The show begins. Yet, it doesn't really feel like a show. It feels like hanging out with your hilarious best mate who has a wicked story to tell you.
What's the story? It's about Aidan's experience living in The Abersham Flat in London. His housemate, Andy, was a con-man. Andy would tell new housemates that he was the owner of the flat, and convince them to pass their rent money onto him in cold hard cash.
It's a horrifying tale. Coming out of Aidan's mouth, it's hilarious.
Throughout the entire ordeal, Aidan wrote a blog about Andy which eventually led to him getting caught by prosecutors and arrested.

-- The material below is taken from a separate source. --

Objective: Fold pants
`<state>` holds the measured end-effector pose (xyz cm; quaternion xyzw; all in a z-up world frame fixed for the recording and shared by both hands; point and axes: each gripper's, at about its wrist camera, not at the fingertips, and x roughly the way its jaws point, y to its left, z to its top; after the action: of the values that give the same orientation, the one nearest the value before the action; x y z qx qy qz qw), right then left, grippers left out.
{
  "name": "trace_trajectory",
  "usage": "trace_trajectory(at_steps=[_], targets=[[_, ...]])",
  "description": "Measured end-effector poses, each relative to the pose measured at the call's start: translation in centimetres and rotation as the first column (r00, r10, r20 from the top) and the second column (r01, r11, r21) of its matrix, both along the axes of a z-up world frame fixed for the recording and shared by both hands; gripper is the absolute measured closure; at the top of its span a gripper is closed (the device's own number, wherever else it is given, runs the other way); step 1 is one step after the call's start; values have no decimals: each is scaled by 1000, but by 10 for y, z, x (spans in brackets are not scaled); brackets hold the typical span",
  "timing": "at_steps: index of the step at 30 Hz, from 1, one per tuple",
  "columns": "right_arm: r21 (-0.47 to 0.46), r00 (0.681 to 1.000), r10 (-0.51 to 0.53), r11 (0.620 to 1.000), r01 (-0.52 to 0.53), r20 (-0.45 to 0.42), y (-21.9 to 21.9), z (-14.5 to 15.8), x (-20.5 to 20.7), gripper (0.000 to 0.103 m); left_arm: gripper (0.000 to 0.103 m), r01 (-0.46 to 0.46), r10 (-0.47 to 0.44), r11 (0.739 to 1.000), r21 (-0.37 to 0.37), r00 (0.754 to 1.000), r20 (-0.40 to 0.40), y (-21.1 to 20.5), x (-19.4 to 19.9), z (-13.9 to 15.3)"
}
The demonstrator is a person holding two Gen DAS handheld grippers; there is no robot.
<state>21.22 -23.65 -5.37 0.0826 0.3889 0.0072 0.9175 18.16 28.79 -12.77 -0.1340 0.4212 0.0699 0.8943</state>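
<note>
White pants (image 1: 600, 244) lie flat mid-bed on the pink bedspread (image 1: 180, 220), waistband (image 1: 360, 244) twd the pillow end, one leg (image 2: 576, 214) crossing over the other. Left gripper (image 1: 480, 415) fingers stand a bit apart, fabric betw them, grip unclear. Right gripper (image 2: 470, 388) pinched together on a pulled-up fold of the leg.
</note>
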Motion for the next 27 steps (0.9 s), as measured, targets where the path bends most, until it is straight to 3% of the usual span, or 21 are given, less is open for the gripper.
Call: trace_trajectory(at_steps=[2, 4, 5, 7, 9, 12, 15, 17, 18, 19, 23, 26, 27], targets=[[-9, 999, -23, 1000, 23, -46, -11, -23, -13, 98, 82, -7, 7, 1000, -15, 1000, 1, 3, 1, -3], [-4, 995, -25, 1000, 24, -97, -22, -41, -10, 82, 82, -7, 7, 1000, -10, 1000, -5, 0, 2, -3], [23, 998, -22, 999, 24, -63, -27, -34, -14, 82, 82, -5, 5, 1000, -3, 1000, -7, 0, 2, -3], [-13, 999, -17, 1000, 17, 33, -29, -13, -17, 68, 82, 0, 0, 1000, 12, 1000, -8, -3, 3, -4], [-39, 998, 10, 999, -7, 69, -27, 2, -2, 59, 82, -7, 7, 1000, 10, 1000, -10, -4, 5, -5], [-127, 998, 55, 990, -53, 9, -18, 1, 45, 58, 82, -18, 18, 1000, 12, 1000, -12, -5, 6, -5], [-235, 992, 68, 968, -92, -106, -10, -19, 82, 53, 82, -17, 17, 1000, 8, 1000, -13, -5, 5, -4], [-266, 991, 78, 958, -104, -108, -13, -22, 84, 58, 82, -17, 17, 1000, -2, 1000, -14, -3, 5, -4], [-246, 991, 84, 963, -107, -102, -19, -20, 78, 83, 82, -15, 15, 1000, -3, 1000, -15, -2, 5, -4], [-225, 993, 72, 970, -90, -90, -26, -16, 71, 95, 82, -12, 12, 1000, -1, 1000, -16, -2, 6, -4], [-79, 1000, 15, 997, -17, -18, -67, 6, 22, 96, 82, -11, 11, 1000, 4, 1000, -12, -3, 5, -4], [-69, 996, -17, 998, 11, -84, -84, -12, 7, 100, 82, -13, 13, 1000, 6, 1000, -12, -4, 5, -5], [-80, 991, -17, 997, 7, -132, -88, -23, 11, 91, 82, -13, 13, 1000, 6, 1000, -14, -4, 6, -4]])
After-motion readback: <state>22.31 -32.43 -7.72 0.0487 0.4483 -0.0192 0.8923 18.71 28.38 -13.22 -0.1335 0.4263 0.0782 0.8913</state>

Between retelling the bizarre account, Aidan manages to fill in some details about his younger life growing up in Adelaide. Unashamed, he admits his conception was a complete, reckless accident and sheds light on his experience of getting in contact with his long lost foreign father. He also delves into the break up of his step-father and mother, and a relationship that ended over text.

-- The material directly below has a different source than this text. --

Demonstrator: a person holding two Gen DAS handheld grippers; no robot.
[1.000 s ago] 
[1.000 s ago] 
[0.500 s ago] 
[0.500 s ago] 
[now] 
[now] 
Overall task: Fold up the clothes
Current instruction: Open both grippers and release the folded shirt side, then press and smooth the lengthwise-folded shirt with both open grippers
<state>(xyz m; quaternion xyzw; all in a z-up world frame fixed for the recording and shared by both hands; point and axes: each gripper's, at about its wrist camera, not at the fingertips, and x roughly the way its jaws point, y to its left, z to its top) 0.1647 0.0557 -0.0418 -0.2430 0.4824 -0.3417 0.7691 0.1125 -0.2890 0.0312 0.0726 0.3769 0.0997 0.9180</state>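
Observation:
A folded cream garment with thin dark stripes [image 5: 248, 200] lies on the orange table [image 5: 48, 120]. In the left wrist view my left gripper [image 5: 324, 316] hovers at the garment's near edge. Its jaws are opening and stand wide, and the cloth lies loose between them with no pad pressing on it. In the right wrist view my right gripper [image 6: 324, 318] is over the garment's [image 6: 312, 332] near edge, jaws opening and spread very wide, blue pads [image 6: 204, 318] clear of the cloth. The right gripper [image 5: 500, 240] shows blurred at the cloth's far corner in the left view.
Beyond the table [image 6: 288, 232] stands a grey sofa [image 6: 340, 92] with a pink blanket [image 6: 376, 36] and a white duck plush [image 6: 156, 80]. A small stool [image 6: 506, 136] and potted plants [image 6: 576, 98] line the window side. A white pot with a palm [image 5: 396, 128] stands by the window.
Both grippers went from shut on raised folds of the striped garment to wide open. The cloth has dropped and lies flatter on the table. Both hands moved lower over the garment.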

Aidan's raw, personal and honest skits leave you in a somewhat confused state, wondering should I have laughed about that?

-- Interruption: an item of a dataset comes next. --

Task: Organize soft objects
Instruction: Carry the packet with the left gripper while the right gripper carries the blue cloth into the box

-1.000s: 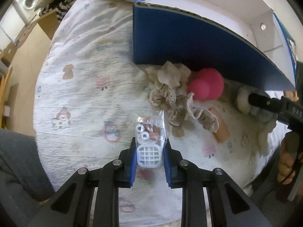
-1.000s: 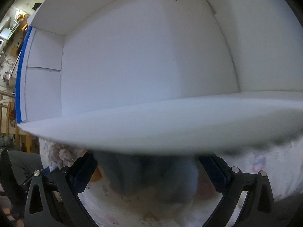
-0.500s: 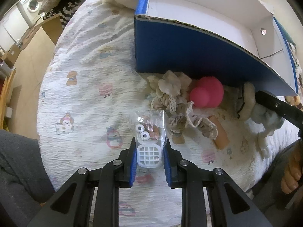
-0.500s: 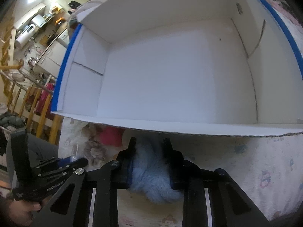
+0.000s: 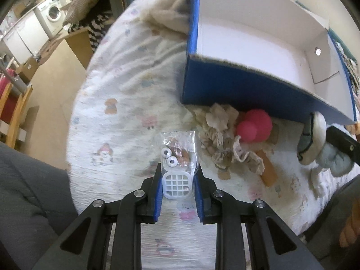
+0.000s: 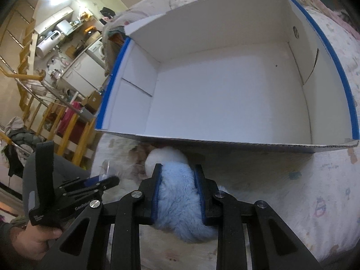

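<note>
- Soft things were mostly unsorted as I judged it: the box showed a bare white floor, nothing in it yet.
- Blue plush sat pinched between the right gripper fingers, held just short of the box's near wall, a white fluffy part poking out ahead of the pads.
- Clear bag of small bits, with a white grid piece at its lower end, was clamped by the left gripper, its fingers pressed on the bag's sides above the bedspread.
- Left on the bedspread against the blue outer wall: a beige frilly cloth, a pink toy, an orange piece and a white plush.
- So I counted two items in hand and several more to collect.
- Near wall's raw cardboard edge stood between both loads and the floor of the box; each would need to clear it.
- Room inside looked wide and open, with upright walls all around.
- Bedspread dropped off toward the floor on the left gripper's outer side, and the person's dark-clad leg crowded that lower corner.
</note>
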The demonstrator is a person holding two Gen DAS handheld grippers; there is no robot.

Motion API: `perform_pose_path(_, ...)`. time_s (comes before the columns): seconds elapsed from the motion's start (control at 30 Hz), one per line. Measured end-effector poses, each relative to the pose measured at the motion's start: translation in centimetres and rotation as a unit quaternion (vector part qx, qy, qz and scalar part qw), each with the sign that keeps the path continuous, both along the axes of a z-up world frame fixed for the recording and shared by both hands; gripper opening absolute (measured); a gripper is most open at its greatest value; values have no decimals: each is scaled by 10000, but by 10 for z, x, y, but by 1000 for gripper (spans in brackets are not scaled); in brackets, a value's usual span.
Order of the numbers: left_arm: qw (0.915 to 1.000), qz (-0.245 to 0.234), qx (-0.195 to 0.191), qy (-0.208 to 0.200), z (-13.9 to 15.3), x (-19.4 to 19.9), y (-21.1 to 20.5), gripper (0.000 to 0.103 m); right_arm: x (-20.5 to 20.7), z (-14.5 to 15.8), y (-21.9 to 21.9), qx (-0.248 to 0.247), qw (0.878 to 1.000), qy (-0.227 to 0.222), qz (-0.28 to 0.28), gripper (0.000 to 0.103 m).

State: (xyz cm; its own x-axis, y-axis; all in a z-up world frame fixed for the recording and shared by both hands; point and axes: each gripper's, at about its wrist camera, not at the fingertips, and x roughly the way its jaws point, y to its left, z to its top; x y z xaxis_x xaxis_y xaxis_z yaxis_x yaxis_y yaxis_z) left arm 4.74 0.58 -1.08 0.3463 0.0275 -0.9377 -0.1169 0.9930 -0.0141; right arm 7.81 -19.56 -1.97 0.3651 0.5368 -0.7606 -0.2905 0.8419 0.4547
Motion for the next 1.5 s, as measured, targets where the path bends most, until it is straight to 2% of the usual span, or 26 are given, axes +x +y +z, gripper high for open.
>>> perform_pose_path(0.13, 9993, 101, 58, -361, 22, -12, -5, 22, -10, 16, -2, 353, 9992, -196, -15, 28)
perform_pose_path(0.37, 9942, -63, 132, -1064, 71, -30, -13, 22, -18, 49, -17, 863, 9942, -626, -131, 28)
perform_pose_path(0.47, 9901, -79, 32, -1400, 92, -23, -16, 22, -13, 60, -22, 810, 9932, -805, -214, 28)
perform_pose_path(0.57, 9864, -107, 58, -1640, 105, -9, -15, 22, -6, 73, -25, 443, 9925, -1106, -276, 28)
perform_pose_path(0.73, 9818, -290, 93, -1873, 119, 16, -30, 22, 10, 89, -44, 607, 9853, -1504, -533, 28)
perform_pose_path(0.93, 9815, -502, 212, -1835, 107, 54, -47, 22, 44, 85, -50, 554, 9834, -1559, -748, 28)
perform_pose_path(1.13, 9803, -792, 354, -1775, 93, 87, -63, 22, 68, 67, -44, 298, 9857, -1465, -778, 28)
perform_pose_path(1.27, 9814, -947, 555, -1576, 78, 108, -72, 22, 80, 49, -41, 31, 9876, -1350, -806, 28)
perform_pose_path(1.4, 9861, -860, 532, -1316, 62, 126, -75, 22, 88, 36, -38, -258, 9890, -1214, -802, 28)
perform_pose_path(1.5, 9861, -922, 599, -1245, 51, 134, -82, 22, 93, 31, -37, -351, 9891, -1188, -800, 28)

Nevertheless, you do. As does the rest of the room, until chuckles are echoing around the tiny space.
I sure do wonder how the show went next door in The Cranny. Our laughter would have been undoubtedly distracting.
The last joke of the show does a 360 degree turn back to the first anecdote that was told earlier in the night. I don't want to ruin any surprises, but it involves: chlamydia, an extensive diagram of who had sex with who, and .... a mother.
If you can handle more banter, Aidan is always up for more laughs at the bar after the show. Personally, my cheeks were sore from an hour of grinning and giggling at Aidan's intriguing and unconventional life.
As my partner and I wandered back to our car, we thought: finally, a comedian who doesn't rely on insulting the audience to gain laughter. The engaging, colloquial performance from Aidan is brilliant enough in itself to leave you in tears.
Aidan Jones may just be starting up, but the quality of his comedy proves that his talent is sure to fly high in coming years. Currently, he's a secret gem in the stand-up world.
I would normally give five stars for a show this good, but I don't want Aidan to think he's succeeded enough to retire. Therefore, I rate this show four and a half stars. (As long as you promise to come back every year, Aidan?)
My advice: catch him now before his tickets start costing a heck of a lot more than 15 bucks.